WHAT YOU SHOULD DO:
Look through the records below, and copy out every line that holds the string "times".

Records contained in a dataset:
· · · · · · ·

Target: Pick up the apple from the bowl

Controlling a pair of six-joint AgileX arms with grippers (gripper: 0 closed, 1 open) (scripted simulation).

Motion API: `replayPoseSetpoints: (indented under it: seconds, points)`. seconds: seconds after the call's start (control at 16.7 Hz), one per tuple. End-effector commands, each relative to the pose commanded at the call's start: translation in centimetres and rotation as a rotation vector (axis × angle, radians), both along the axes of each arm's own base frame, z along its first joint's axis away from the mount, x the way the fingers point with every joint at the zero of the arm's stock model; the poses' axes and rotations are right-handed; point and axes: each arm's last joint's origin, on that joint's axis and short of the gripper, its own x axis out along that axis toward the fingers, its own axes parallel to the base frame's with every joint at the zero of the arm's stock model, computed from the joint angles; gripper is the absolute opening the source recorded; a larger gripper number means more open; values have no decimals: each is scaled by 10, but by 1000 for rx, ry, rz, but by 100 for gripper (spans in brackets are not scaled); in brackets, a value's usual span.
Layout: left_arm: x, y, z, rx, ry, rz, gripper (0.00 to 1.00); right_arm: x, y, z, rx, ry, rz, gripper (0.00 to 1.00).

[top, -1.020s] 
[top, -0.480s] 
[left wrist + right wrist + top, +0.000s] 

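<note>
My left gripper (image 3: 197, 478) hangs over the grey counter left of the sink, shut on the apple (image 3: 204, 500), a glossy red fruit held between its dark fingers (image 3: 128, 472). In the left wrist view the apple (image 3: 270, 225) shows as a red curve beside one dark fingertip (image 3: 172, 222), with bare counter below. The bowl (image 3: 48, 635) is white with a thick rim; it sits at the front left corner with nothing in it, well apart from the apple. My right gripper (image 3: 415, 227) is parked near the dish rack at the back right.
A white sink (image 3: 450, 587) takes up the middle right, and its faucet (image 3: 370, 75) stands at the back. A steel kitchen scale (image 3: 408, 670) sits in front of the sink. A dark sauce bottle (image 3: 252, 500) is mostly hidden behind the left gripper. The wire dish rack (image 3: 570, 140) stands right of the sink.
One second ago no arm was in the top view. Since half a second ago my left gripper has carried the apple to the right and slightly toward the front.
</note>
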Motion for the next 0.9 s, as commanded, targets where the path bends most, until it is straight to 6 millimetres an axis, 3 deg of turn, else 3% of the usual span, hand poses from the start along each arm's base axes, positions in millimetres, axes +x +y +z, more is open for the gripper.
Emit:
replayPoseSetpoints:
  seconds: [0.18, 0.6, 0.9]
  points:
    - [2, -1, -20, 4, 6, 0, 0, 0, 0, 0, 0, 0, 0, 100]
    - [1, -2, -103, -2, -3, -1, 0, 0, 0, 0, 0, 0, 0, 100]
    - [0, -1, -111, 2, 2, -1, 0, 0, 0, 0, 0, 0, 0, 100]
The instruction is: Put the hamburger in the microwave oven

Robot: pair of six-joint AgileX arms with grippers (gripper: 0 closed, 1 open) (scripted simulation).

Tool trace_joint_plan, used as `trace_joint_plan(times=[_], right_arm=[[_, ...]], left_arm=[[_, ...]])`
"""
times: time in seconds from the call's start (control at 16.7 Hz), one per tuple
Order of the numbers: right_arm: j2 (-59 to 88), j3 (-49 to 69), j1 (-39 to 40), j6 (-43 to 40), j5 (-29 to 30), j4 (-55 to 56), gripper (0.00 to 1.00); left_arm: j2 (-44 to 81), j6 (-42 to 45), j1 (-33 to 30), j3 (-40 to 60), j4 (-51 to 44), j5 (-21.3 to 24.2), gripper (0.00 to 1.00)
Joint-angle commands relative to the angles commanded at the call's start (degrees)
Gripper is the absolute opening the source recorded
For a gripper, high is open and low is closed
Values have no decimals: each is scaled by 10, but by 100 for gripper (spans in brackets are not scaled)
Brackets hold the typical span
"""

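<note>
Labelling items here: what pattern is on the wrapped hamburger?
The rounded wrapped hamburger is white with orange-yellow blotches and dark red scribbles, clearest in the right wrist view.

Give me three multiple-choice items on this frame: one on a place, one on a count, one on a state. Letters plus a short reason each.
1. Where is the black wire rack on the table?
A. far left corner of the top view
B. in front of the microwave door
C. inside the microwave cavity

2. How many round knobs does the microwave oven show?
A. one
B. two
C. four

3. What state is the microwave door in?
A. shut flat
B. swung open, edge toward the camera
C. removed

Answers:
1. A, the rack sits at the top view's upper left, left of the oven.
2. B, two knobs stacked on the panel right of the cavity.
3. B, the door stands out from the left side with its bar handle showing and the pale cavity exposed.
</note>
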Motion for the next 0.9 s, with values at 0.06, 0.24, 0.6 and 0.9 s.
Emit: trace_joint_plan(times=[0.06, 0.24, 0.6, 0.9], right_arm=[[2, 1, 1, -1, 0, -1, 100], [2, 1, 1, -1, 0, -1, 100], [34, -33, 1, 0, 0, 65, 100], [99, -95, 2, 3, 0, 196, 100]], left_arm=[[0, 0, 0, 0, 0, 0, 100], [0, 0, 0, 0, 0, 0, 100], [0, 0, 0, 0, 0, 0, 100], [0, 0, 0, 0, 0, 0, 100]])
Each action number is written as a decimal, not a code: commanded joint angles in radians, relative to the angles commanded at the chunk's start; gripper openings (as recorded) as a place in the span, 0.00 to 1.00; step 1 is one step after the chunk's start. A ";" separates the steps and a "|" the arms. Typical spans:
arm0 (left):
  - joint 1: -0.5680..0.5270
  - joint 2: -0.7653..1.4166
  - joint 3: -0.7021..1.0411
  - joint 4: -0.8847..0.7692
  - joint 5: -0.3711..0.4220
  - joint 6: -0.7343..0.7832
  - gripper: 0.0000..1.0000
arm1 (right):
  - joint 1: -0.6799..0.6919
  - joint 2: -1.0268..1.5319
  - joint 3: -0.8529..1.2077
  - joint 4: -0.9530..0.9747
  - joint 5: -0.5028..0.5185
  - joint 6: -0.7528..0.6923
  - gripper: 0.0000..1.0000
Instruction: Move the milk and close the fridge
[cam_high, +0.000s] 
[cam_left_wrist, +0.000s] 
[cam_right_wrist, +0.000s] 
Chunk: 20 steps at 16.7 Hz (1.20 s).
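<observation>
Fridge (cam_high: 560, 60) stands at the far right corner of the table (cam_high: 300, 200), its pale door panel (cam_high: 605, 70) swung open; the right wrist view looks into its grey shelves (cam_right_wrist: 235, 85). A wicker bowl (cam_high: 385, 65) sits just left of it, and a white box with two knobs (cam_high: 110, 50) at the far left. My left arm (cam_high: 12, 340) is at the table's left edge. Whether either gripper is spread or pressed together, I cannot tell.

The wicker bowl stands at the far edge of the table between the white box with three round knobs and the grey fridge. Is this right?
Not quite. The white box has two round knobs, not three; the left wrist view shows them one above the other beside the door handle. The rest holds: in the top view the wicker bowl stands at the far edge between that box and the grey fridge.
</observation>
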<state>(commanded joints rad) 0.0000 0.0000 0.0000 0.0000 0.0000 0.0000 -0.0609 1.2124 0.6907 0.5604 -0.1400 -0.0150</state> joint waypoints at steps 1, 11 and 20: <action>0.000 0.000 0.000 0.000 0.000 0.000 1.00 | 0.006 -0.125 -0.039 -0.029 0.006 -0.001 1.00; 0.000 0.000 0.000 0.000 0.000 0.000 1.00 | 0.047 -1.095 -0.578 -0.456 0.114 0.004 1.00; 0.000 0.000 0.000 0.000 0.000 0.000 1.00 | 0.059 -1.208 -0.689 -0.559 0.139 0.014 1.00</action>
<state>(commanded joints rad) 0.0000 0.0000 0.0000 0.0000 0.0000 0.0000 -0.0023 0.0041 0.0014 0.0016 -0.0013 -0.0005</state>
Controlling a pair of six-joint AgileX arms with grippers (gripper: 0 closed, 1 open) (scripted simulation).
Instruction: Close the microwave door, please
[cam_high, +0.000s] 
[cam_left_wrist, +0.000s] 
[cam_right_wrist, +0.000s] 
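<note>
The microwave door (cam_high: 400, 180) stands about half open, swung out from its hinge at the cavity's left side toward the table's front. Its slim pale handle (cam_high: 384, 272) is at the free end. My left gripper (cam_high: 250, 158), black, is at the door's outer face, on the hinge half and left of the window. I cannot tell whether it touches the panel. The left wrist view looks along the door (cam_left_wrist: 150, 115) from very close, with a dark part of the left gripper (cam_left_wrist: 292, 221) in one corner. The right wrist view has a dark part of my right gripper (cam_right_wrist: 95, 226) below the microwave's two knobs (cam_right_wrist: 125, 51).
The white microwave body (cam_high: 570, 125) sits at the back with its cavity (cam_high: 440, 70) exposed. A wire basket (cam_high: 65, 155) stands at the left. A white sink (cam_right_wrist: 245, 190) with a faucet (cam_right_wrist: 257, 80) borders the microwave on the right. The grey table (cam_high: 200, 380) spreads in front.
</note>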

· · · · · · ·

ANSWER AREA:
Tool trace_joint_plan, used as `trace_joint_plan(times=[_], right_arm=[[_, ...]], left_arm=[[_, ...]])`
times: time in seconds from the call's start (control at 16.7 Hz), one per tuple
Emit: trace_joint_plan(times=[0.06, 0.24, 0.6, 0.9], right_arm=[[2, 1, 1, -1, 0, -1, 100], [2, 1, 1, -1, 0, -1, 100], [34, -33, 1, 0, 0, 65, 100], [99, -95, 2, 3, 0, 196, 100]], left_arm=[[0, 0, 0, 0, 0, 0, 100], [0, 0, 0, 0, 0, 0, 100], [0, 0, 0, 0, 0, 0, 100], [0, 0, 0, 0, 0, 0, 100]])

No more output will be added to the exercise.